EXERCISE DETAILS :: Repeat only the stretch of lines below that runs from the line with "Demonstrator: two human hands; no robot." through the line with "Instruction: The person", unaltered.

DATA SECTION ::

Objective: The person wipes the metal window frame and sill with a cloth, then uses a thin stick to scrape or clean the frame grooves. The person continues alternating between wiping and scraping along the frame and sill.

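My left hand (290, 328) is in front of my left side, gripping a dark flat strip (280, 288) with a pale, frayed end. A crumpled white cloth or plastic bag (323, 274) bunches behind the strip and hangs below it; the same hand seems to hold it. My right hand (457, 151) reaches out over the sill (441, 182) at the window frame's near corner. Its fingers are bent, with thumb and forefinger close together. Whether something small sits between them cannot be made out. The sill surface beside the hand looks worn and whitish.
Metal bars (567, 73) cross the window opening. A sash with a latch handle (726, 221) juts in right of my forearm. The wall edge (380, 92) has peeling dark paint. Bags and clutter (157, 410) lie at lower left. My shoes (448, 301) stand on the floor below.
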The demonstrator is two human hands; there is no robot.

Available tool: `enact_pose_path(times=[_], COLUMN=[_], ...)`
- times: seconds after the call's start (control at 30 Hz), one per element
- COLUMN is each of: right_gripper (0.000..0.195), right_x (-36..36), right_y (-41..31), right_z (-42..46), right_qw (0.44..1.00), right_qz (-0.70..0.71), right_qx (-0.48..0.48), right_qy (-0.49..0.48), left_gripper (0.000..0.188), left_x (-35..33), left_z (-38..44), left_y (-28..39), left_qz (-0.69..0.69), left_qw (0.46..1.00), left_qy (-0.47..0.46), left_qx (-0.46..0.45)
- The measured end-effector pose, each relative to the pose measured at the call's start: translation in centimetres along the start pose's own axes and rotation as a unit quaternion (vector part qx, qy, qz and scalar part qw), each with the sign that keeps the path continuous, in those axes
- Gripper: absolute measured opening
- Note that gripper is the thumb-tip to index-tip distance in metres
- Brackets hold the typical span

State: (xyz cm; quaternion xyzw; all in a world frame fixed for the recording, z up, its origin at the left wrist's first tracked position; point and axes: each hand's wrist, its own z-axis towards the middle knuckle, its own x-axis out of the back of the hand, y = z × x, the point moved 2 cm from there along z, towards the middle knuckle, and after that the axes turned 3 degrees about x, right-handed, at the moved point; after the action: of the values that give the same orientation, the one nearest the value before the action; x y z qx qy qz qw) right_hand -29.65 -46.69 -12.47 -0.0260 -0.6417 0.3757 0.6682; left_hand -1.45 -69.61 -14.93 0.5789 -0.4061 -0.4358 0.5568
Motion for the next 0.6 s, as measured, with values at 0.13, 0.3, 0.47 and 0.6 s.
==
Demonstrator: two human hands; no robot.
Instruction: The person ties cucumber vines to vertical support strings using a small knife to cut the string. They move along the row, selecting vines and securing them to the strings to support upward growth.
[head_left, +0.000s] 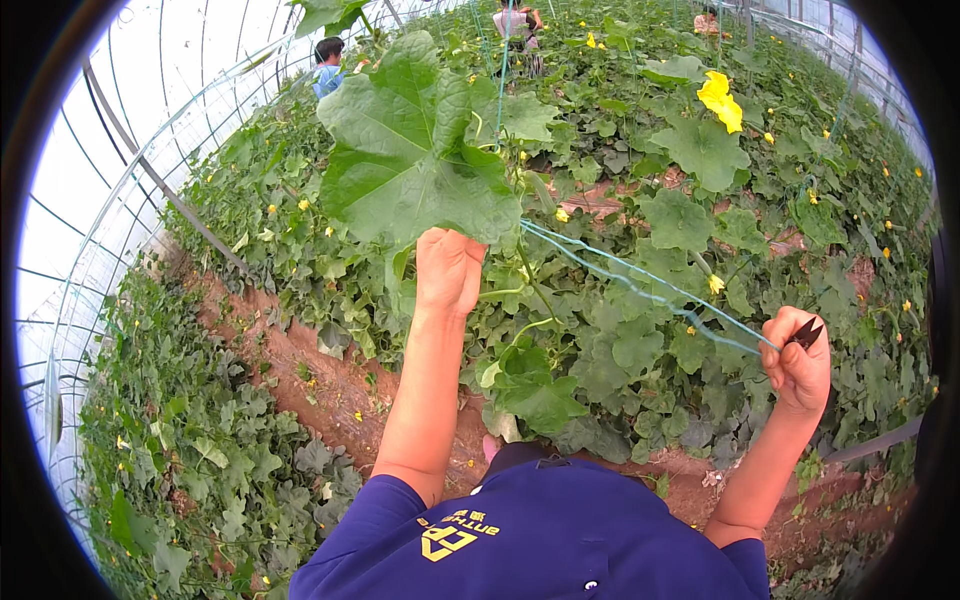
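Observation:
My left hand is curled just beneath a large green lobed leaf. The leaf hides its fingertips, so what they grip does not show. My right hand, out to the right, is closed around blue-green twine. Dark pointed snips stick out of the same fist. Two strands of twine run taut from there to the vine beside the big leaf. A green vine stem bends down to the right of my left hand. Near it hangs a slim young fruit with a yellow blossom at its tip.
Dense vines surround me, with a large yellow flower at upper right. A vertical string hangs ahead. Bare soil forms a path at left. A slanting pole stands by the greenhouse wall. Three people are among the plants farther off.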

ANSWER TO THE PROBLEM ::
Demonstrator: two human hands; no robot.
Instruction: The person ties cucumber vines to vertical support strings using a small knife to cut the string. They move along the row, selecting vines and securing them to the strings to support upward growth.

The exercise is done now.